## EXERCISE DESCRIPTION:
There is material below. Print exactly the lines starting at the line with "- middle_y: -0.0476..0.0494" and ending at the line with "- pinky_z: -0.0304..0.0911", ends included, and no others.

## RAW DATA:
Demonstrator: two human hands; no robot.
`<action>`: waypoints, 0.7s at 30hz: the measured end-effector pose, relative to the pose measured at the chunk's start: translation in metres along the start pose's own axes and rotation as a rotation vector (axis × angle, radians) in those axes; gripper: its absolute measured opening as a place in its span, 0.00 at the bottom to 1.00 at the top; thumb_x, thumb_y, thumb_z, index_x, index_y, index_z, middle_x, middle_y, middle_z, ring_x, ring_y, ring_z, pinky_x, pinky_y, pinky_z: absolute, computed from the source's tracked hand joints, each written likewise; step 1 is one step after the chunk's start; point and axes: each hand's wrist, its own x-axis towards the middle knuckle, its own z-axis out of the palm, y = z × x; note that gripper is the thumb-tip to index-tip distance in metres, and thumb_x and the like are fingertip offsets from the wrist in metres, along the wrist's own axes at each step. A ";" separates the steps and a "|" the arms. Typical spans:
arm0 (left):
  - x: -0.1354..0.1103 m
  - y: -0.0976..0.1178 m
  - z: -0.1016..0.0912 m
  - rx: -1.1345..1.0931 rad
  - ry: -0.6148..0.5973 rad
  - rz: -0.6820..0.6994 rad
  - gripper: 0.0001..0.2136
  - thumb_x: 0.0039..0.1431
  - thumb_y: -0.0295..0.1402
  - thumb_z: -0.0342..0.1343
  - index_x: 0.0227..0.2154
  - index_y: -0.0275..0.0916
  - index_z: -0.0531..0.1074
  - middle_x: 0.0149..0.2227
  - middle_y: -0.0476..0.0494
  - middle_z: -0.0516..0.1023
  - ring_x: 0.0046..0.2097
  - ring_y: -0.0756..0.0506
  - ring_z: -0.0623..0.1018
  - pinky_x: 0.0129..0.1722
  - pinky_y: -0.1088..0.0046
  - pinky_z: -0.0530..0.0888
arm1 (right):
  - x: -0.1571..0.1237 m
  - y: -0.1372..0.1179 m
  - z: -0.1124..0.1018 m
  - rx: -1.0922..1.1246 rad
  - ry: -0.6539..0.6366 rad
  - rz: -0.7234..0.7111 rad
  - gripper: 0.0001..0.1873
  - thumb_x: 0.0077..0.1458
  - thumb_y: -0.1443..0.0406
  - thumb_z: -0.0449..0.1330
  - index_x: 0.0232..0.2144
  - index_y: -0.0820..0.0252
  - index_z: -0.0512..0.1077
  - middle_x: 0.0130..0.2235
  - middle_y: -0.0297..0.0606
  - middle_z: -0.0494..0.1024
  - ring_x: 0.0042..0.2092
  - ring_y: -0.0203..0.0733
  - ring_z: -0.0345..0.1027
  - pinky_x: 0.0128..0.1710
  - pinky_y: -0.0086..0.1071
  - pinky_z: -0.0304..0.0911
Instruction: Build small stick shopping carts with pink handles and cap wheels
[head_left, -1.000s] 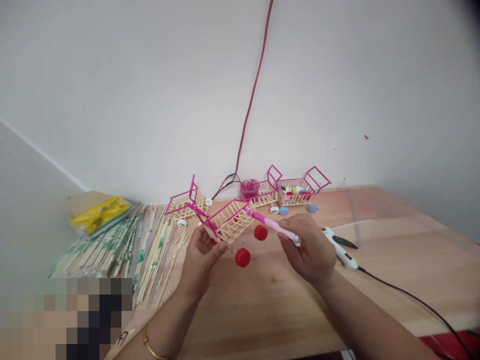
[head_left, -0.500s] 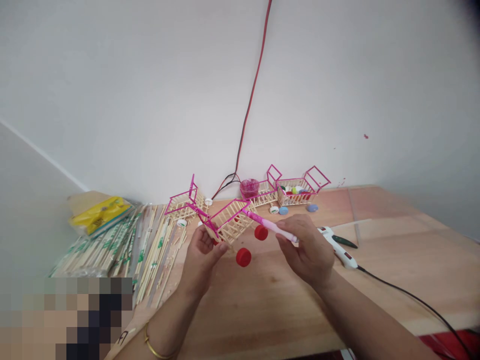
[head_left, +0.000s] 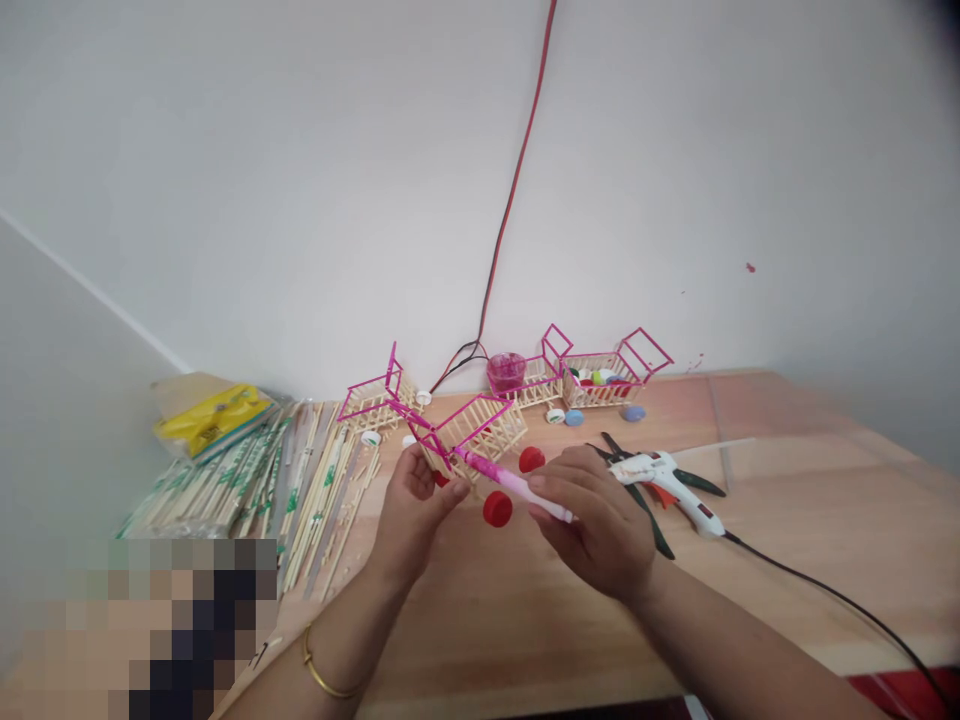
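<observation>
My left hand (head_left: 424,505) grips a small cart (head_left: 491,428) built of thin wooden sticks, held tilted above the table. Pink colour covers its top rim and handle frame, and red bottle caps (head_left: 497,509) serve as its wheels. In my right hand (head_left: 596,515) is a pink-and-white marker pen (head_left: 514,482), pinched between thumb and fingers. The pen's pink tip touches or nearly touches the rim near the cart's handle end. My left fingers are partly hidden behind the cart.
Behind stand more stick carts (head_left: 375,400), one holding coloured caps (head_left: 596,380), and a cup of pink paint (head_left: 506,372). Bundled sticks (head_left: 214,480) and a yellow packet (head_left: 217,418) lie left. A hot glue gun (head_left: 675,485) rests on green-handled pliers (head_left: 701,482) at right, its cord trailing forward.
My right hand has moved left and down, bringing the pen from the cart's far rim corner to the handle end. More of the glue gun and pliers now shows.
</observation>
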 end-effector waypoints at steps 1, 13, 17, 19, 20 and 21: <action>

## WRITTEN RESPONSE:
  - middle_y: -0.0476..0.0494
  - middle_z: -0.0516..0.1023
  - ring_x: 0.0046..0.2097
  - ring_y: -0.0756..0.0506
  - ring_z: -0.0623..0.1018
  - pinky_x: 0.0129..0.1722
  - pinky_y: -0.1088..0.0046
  - pinky_z: -0.0530..0.0888
arm1 (right):
  - x: -0.1571..0.1237 m
  - y: -0.1372..0.1179 m
  - z: -0.1124..0.1018 m
  - rx: -1.0922..1.1246 rad
  - ry: -0.6539..0.6366 rad
  - rz: -0.7234..0.7111 rad
  - gripper: 0.0001..0.1873
  - thumb_x: 0.0077..0.1458
  - thumb_y: -0.1443..0.0406
  - thumb_z: -0.0449..0.1330
  - index_x: 0.0232..0.2144
  - index_y: -0.0820..0.0252
  - index_z: -0.0512..0.1077
  - middle_x: 0.0130..0.2235
  - middle_y: -0.0297..0.0606
  - middle_z: -0.0494..0.1024
  - ring_x: 0.0042..0.2092
  - ring_y: -0.0203..0.0733
  - ring_z: -0.0345..0.1027
  - pinky_x: 0.0128..0.1710
  - pinky_y: -0.0086..0.1071
  - pinky_z: -0.0304..0.0911

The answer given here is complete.